Note that ${n\mapsto\psi_n(k)}$ grows until ${\psi_k(k)=\mathrm{Card}\{1\leq r\leq k:r\vert k\}}$.

Proof: The second part follows from the first part since if ${P_\sigma:={(\mathbf{1}_{j=\sigma(i)})}_{1\leq i,j\leq n}}$ then ${P^k\overset{d}{=}P_\sigma^k=P_{\sigma^k}}$, and ${\mathrm{Tr}(P_{\sigma^k})=\mathrm{Card}\{1\leq i\leq n:\sigma^k(i)=i\}}$, and thus

$\mathrm{Tr}(F_k) =\mathbb{E}(\mathrm{Tr}(P_{\sigma^k})) =\mathbb{E}(\mathrm{Card}\{1\leq i\leq n:\sigma^k(i)=i\}).$

To establish the first part, we write, for all ${1\leq i\leq n}$,

$(F_k)_{i,i} =\mathbb{E}((P_{\sigma^k})_{i,i}) =\mathbb{E}(\mathbf{1}_{\sigma^k(i)=i}) =\mathbb{P}(\sigma^k(i)=i) =\frac{1}{n!}\sum_{\sigma\in\mathfrak{S}_n}\mathbf{1}_{\sigma^k(i)=i}.$

Now ${i}$ is a fixed point of ${\sigma^k}$ iff ${i}$ belongs to a cycle of ${\sigma}$ of length ${r}$ such that ${r\vert k}$. There are

$A_{n-1,r-1}=\frac{(n-1)!}{(n-1-(r-1))!}=\frac{(n-1)!}{(n-r)!}$

ways to choose this cycle, and ${(n-r)!}$ ways to permute the elements outside this cycle. Therefore

$\frac{1}{n!}\sum_{\sigma\in\mathfrak{S}_n}\mathbf{1}_{\sigma^k(i)=i} =\frac{1}{n!}\sum_{\substack{1\leq r\leq k\\r\vert k}}\frac{(n-1)!}{(n-r)!}(n-r)! =\frac{\psi_n(k)}{n}.$

Theorem 2 (Structure of ${F_k}$) With the settings of theorem 1, we have

$F_k =\frac{\psi_n(k)-1}{n-1}I +\left(1-\frac{\psi_n(k)-1}{n-1}\right)\frac{1}{n}J.$

In particular, the matrix ${F_k}$ belongs to the interval ${[I,\frac{1}{n}J]}$ in ${\mathcal{B}_n}$.

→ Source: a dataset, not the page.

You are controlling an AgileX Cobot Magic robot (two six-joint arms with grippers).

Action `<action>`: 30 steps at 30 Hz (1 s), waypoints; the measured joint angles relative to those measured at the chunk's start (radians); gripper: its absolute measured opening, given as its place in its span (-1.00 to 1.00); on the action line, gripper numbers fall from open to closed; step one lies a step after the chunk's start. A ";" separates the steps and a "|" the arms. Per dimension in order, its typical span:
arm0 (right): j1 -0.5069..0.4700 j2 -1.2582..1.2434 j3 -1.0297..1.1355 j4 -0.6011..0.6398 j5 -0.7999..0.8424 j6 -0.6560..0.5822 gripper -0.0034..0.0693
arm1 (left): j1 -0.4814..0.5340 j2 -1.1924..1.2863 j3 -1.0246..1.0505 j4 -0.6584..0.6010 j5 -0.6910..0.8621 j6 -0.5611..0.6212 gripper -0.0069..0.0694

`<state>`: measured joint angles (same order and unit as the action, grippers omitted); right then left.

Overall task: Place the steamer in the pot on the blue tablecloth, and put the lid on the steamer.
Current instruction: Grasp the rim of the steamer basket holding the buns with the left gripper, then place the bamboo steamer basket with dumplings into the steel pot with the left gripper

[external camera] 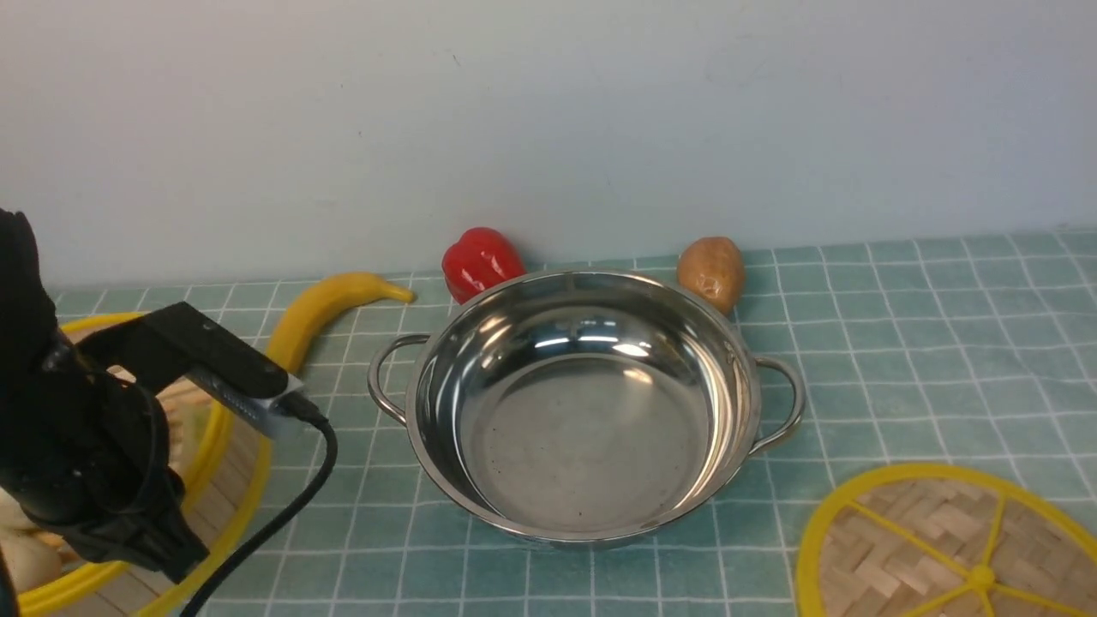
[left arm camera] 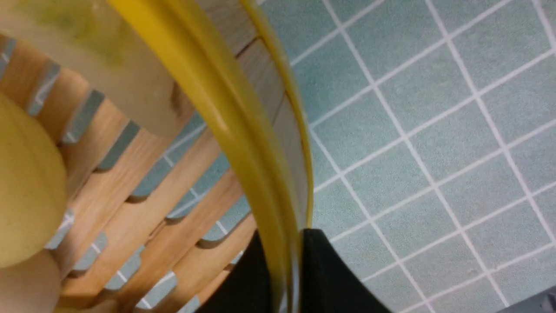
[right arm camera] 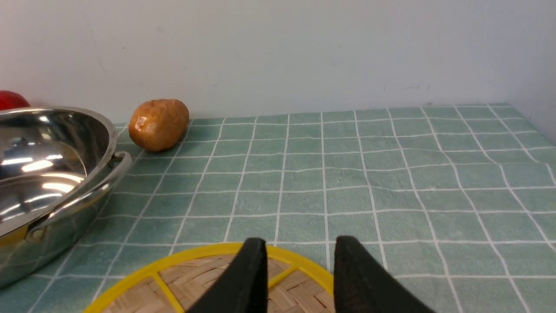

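The shiny steel pot (external camera: 591, 428) stands empty in the middle of the blue tablecloth (external camera: 926, 360). The bamboo steamer (external camera: 233, 480) sits at the near left, mostly hidden behind my left arm. In the left wrist view my left gripper (left arm camera: 295, 261) is shut on the steamer's yellow rim (left arm camera: 217, 113), one black finger inside the wall and one outside. Pale round food items (left arm camera: 26, 195) lie on its slatted floor. The woven lid (external camera: 943, 548) lies flat at the near right. My right gripper (right arm camera: 299, 261) hovers open just over the lid's (right arm camera: 195, 278) far edge, holding nothing.
A banana (external camera: 326, 317), a red pepper (external camera: 480, 257) and a potato (external camera: 711, 272) lie behind the pot along the pale wall. The pot's wire handles (external camera: 784, 403) stick out sideways. My left arm's cable (external camera: 291, 506) hangs between steamer and pot.
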<state>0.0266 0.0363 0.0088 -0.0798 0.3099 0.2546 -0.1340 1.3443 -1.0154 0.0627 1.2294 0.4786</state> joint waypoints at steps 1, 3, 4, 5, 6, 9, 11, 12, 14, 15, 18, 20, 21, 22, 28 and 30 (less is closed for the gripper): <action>0.000 0.000 0.000 0.000 0.000 0.000 -0.25 | -0.017 0.000 -0.008 0.000 0.002 0.000 -0.69; 0.000 0.000 0.000 0.000 0.000 0.000 -0.25 | -0.056 0.000 -0.021 0.002 0.002 0.000 -0.69; 0.000 0.000 0.000 0.000 0.000 0.000 -0.25 | -0.067 0.000 -0.025 0.002 0.002 0.000 -0.69; 0.000 0.000 0.000 0.000 0.000 0.000 -0.25 | -0.105 0.005 -0.039 0.007 0.002 0.000 -0.69; 0.000 0.000 0.000 0.000 0.000 0.000 -0.25 | -0.134 0.009 -0.050 0.011 0.004 0.000 -0.69; 0.000 0.000 0.000 0.000 0.000 0.000 -0.25 | -0.222 0.033 -0.099 0.034 0.011 0.000 -0.69; 0.000 0.000 0.000 0.000 0.000 0.000 -0.25 | -0.267 0.051 -0.133 0.037 0.012 0.002 -0.69; 0.000 0.000 0.000 0.000 0.000 0.000 -0.25 | -0.272 0.053 -0.138 0.037 0.012 0.002 -0.69; 0.000 0.000 0.000 0.000 0.000 0.000 -0.25 | -0.320 0.080 -0.191 0.037 0.013 0.013 -0.69; 0.000 0.000 0.000 0.000 0.000 0.000 -0.25 | -0.336 0.089 -0.210 0.037 0.013 0.021 -0.69; 0.000 0.000 0.000 0.000 0.000 0.000 -0.25 | -0.398 0.129 -0.289 0.040 0.014 0.065 -0.69; 0.000 0.000 0.000 0.000 0.000 0.000 -0.25 | -0.421 0.148 -0.324 0.041 0.014 0.088 -0.69; 0.000 0.000 0.000 0.000 0.000 0.000 -0.25 | -0.442 0.172 -0.351 0.042 0.014 0.112 -0.69; 0.000 0.000 0.000 0.000 0.000 0.000 -0.25 | -0.453 0.189 -0.371 0.042 0.014 0.134 -0.69; 0.000 0.000 0.000 -0.001 0.000 0.000 -0.25 | -0.482 0.277 -0.413 0.046 0.008 0.260 -0.69; 0.000 0.000 0.000 -0.001 0.000 0.000 -0.25 | -0.491 0.299 -0.413 0.046 -0.007 0.290 -0.69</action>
<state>0.0266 0.0363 0.0088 -0.0808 0.3099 0.2546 -0.6247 1.6436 -1.4286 0.1091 1.2229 0.7684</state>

Proof: Let ${\sigma}$ be a random permutation following the uniform distribution on ${\mathfrak{S}_n}$, as in theorem 1. For any fixed ${\tau\in\mathfrak{S}_n}$, we have ${\tau\sigma\overset{d}{=}\sigma\overset{d}{=}\sigma\tau}$, and thus

$P_\tau C_\tau=F_k=C_\tau P_\tau$

where ${C_\tau=\mathbb{E}(P_\sigma\underbrace{P_\tau P_\sigma\cdots P_\tau P_\sigma}_{k-1\text{ times}})}$. Therefore, for any ${\tau\in\mathfrak{S}_n}$,

$P_{\tau^{-1}}F_k=F_kP_{\tau^{-1}}=C_\tau \ \ \ \ \ (1)$

and thus, for any ${\tau\in\mathfrak{S}_n}$

$P_{\tau^{-1}}F_kP_{\tau}=F_k.$

In other words, for any ${\tau\in\mathfrak{S}_n}$ and any ${1\leq i,j\leq n}$,

$(F_k)_{\tau(i),\tau(j)}=(F_k)_{i,j}.$

Thus ${(F_k)_{i,i}=(F_k)_{1,1}}$ and ${(F_k)_{i,j}=(F_k)_{1,2}}$ for any ${1\leq i\neq j\leq n}$. Since ${F_k}$ is a stochastic matrix, we have ${1=F_{1,1}+(n-1)F_{1,2}}$. Now theorem 1 gives ${F_{1,1}=\frac{\psi_n(k)}{n}}$, and the value of ${F_{1,2}}$ follows. ☐

Algebra. For ${k=1}$, the formula (1) allows to determine ${F_1}$ without using theorem 1. Namely, for ${k=1}$, we have ${C_\tau=\mathbb{E}(P_\sigma)=F_1}$, and thus ${P_\tau F_1=F_1=F_1P_\tau}$. Therefore ${F_1}$ has all its rows identical, and all its columns identical, and thus all its entries identical. Since ${F_1}$ is a stochastic matrix, we obtain ${F_1=\frac{1}{n}J}$ and we recover in particular that ${\mathrm{Tr}(F_1)=1=\psi_n(1)}$. For ${k>1}$, the matrix ${C_\tau}$ depends on ${\tau}$, and we ignore how to deduce ${F_k}$ by using simply the translation invariance of the law of ${\sigma}$, without using the combinatorics of the cycles structure of ${\sigma}$.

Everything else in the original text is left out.